With the development of KRAS inhibitors and combination strategies of KRAS inhibition with immunotherapy and other targeted therapies, there is an unmet need of characterizing the clinical and molecular features of KRAS-mutated lung cancer patients treated with immunotherapy to facilitate pre-clinical investigations and clinical development. Clinical and molecular profiling is needed for the selection of patients, and the identification of novel therapeutic targets and strategies to improve the response rates and the duration of responses to treatments including ICIs and KRAS inhibition in KRAS-mutated patients. In this study, we analyzed the clinical and molecular characteristics of 87 lung cancer patients with mutated KRAS who had received monotherapy ICIs to identify the associations with the clinical outcomes of responses and overall survival (OS).

2. Patients & Methods

2.1. Patients

Patients (n = 87) with NSCLC at the City of Hope National Medical Center who received ICIs (pembrolizumab, nivolumab, atezolizumab, or durvalumab) were identified retrospectively in different settings, with the cutoff date of 11 August 2018, including standard of care, compassionate use, and clinical trials.

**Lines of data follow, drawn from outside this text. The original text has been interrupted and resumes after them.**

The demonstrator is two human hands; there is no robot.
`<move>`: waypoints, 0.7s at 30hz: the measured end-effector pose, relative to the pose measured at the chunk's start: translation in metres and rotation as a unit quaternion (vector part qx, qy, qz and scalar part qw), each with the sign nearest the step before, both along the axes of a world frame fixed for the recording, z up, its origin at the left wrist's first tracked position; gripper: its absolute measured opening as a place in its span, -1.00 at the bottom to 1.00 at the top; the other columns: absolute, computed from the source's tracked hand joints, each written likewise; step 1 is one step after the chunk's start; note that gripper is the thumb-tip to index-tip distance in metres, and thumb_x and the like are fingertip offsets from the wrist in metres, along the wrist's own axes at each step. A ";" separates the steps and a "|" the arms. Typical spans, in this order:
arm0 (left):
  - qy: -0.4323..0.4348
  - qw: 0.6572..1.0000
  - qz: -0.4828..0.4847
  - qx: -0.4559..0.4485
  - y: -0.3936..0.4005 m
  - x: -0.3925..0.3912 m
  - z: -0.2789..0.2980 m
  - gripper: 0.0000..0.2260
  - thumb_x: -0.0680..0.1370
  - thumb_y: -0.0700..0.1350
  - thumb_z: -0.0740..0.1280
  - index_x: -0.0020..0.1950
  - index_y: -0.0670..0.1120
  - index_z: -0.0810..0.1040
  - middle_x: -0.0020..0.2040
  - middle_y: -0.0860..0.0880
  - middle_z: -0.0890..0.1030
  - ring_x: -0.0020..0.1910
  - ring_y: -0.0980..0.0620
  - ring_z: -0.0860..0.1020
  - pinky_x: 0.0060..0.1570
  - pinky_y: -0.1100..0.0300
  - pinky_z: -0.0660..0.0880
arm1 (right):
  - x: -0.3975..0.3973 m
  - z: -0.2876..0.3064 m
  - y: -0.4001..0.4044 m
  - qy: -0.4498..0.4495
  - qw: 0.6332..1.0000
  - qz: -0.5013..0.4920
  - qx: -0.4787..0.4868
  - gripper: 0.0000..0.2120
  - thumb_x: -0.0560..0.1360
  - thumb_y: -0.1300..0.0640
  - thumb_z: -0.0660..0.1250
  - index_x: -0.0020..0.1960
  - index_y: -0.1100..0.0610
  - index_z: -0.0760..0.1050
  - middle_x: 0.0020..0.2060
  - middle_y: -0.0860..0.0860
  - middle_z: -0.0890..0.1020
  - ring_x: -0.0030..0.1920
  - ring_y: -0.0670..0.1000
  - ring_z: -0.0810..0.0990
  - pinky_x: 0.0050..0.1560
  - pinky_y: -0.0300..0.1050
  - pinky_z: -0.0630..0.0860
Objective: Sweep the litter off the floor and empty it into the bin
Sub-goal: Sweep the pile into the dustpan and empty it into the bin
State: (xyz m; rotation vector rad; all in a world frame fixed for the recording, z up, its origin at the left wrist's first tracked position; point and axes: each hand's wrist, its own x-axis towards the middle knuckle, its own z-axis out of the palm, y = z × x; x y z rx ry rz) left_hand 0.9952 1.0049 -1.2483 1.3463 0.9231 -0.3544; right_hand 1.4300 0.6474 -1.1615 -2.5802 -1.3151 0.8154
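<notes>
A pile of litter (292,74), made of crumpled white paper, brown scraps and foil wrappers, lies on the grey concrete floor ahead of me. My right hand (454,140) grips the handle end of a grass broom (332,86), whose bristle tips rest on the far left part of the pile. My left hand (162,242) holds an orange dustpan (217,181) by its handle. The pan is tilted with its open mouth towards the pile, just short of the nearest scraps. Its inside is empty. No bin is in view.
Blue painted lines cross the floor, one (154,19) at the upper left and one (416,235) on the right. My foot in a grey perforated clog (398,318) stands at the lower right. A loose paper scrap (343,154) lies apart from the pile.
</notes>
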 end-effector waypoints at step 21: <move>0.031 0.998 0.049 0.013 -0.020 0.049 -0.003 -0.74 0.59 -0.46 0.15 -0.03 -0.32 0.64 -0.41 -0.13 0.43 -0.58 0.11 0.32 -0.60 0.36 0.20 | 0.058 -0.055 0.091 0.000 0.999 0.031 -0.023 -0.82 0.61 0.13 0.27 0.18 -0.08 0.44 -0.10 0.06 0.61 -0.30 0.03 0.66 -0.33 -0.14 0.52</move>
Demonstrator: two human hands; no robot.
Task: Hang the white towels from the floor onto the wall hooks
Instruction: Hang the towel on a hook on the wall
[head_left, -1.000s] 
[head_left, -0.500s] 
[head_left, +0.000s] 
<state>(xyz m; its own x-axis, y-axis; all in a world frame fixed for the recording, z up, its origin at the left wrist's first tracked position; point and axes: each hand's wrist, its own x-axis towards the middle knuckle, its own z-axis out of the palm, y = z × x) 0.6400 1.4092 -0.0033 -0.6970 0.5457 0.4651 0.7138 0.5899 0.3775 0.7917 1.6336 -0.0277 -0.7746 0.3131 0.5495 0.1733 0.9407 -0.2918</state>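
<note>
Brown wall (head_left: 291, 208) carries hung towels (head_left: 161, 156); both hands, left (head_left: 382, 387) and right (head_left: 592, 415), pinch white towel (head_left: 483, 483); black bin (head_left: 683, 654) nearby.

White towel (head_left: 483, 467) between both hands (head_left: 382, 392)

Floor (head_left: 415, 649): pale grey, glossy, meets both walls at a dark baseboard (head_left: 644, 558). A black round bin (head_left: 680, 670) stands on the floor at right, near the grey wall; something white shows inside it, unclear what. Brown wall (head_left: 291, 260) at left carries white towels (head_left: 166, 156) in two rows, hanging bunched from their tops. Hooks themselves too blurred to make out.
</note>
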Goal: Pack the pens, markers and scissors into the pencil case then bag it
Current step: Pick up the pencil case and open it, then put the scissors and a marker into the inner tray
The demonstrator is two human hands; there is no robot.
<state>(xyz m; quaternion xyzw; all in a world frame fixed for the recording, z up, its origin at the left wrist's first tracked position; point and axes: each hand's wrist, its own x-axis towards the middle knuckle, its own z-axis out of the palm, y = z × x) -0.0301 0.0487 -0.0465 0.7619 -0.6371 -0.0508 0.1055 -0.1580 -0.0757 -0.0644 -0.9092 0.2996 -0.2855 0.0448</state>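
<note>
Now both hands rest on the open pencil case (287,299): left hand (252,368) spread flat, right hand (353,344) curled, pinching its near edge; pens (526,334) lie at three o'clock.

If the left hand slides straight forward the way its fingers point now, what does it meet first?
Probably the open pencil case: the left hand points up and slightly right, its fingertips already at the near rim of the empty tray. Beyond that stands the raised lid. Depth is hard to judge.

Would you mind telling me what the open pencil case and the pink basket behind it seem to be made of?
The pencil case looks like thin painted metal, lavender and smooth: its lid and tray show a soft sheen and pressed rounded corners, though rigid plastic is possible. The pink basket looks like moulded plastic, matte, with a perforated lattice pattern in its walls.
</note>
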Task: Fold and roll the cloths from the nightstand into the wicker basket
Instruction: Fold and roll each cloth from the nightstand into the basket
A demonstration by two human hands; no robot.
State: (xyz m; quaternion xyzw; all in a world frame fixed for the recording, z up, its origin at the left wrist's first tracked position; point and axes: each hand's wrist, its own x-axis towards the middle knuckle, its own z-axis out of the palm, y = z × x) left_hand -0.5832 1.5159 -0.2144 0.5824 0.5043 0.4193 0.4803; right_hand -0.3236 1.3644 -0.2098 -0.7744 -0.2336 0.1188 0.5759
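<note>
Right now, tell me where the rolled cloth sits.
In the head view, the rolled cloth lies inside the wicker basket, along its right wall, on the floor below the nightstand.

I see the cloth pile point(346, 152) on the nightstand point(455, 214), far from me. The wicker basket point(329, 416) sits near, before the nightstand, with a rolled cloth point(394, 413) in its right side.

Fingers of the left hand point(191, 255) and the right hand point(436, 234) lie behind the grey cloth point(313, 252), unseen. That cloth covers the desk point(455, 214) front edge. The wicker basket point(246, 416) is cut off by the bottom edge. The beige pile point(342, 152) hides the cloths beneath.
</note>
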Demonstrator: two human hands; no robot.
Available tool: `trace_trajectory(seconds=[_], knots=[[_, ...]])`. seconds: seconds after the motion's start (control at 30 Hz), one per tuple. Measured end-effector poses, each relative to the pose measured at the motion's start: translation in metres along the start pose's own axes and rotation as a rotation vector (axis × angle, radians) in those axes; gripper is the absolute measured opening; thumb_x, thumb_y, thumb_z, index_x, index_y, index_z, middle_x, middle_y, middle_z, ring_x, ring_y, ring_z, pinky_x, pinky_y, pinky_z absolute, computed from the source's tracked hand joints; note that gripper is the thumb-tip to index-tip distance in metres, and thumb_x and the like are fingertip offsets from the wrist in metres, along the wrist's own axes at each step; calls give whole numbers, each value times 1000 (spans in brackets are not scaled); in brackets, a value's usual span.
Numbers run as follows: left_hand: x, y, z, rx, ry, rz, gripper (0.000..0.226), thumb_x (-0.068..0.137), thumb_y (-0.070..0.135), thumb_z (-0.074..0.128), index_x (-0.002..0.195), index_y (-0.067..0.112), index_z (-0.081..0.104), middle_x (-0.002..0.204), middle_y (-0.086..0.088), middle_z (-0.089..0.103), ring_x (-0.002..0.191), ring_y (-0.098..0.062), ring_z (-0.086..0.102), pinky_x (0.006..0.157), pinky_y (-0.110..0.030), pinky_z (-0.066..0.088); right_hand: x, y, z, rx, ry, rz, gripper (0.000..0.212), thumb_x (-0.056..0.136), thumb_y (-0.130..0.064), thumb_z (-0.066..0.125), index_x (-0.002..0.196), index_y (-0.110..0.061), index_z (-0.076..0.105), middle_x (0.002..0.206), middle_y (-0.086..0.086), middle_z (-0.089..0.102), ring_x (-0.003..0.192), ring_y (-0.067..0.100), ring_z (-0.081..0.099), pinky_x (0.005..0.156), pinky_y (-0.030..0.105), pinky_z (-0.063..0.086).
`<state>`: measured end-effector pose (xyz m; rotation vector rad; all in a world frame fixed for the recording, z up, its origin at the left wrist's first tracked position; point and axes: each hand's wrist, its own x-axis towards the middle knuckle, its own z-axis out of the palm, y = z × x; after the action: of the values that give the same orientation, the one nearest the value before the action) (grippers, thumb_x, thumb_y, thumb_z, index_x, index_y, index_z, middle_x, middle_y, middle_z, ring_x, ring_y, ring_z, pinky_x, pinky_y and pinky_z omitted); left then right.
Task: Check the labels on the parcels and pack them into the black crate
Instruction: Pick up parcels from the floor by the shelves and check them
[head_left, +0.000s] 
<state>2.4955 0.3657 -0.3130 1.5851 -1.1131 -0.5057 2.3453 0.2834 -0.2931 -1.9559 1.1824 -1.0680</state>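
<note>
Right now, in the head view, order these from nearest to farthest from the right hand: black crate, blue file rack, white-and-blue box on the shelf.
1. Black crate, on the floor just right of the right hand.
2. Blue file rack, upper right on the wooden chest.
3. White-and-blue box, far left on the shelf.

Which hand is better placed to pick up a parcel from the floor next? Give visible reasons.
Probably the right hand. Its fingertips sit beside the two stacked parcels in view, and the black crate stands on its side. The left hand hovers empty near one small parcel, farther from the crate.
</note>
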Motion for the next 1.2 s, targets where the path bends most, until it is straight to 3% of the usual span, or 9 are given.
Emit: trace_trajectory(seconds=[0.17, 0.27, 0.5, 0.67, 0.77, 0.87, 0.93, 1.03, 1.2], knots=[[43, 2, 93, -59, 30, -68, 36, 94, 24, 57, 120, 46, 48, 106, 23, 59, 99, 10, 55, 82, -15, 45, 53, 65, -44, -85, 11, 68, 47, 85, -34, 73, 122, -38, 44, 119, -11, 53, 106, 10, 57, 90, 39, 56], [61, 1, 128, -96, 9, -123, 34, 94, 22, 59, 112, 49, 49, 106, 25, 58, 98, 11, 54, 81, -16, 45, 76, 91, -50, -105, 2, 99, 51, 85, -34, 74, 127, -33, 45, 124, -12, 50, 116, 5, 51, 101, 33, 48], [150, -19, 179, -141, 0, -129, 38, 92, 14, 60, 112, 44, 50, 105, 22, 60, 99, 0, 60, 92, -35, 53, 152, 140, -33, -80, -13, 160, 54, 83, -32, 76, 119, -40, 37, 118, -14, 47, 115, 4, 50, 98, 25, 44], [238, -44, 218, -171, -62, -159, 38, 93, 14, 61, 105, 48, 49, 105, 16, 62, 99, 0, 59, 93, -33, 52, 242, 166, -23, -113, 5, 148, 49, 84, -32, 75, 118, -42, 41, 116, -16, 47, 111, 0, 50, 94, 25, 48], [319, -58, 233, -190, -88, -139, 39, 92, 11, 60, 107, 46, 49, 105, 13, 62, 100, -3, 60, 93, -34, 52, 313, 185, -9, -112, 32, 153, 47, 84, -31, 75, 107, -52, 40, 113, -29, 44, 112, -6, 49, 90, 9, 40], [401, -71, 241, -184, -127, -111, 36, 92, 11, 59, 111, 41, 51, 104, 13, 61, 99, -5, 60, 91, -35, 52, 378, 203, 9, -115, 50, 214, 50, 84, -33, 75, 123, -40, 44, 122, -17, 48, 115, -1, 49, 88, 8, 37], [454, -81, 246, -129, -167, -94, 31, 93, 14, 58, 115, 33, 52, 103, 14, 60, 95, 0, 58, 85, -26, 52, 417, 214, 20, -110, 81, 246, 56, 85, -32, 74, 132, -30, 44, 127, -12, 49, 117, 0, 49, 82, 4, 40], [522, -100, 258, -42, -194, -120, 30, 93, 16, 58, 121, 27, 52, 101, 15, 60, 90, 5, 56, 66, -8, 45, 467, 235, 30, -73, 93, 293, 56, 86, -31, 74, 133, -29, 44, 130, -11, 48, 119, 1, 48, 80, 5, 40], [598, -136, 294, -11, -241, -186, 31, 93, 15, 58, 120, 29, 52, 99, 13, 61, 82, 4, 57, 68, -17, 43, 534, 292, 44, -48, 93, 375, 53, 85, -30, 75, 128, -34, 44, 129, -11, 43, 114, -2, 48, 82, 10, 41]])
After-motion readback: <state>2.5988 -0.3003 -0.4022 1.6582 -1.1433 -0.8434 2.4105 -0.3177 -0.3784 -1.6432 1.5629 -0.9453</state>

The information on tumor genomic alterations (GAs) was extracted from the available clinical data, including mutations in KRAS, EGFR, TP53, and PD-L1. The testing using various next-generation sequencing (NGS) platforms included FoundationOne (Foundation Medicine, Cambridge, MA, USA), Caris (Caris Life Science, Phoenix, AZ, USA), Paradigm (Paradigm Diagnostics, Phoenix, AZ, USA), Guardant360 (Guardant, Redwood City, CA, USA), NeoGenomics (NeoGenomics Laboratories, Fort Myers, FL, USA), or targeted gene sequencing panels at the City of Hope. The Tumor Proportion Score (TPS) was used to quantify PD-L1 (22C3) expression by IHC. Negative PD-L1 is defined as <1% of viable tumor cells showing membranous staining.
The City of Hope institutional review board approved the collection of demographic, clinical, and pathological information. The informed consent was waived, as per the IRB guidelines for retrospective studies on clinical and molecular information. Overall survival (OS, from the start of the ICIs) was calculated if it was available at the study time point. Responses were determined by clinical and radiological evaluation according to the RECIST v1.1 criteria [40].

2.2. Statistical Analysis

The OS was defined as the overall survival from the start of ICI treatment until death. In this study, the Hazard Ratios (HR) are estimated using overall survival (OS). The univariate COX proportional hazards model was used to test the association of clinical and molecular features with OS independently first. Based on the univariate analysis result, clinically and biologically relevant features with statistical significance (cutoff p-value < 0.05) were selected for the multivariate COX proportional hazards model analysis. PD-L1 expression was categorized as negative (<1%), 1%–<50%, and ≥50%. Overall survival (OS) was estimated using the Kaplan–Meier method. The difference in survival curves was tested using the Log-rank test. GraphPad Prism 8 (GraphPad Software) and R ver. 3.6.2 were used for the statistical analyses and data visualization. All tests were two-sided, and statistical significance was identified with a p-value < 0.05.

3. Results

3.1. Patient Characteristics

The baseline characteristics of 87 KRAS-mutated patients were summarized based on their age, sex, smoking status, histology, TP53 status, and PD-L1 expression (Table 1). The median age was 68.5 years (range 49–89). A total of 38 (43.7%) patients were ≥70 years old and 49 (56.3%) were <70 years old at the beginning of the ICI treatment. A total of 42 (48.3%) were female and 45 (51.7%) were male; 16 (18.4%) were never smokers, 61 (70.1%) were former smokers, and 10 (11.5%) were current smokers. The histology was predominantly adenocarcinoma (n = 83, 95.4%), with two cases of squamous cell lung cancer (2.3%) and two (2.3%) cases of other types (one poorly differentiated large cell lung cancer and one poorly differentiated carcinoma). PD-L1 was tested in 66 patients: 21 (32.3%) were negative (<1%), 31 (47.7%) were ≥50%, and 13 (20%) were between 1% and <50%. TP53 was tested in 79 patients—38 (48.1%) positive and 41 (51.9%) negative patients. A total of 84 patients (96%) had stage IV disease, while 2 patients had Stage IIIB disease and 1 patient had stage IIIA disease at the time of diagnosis.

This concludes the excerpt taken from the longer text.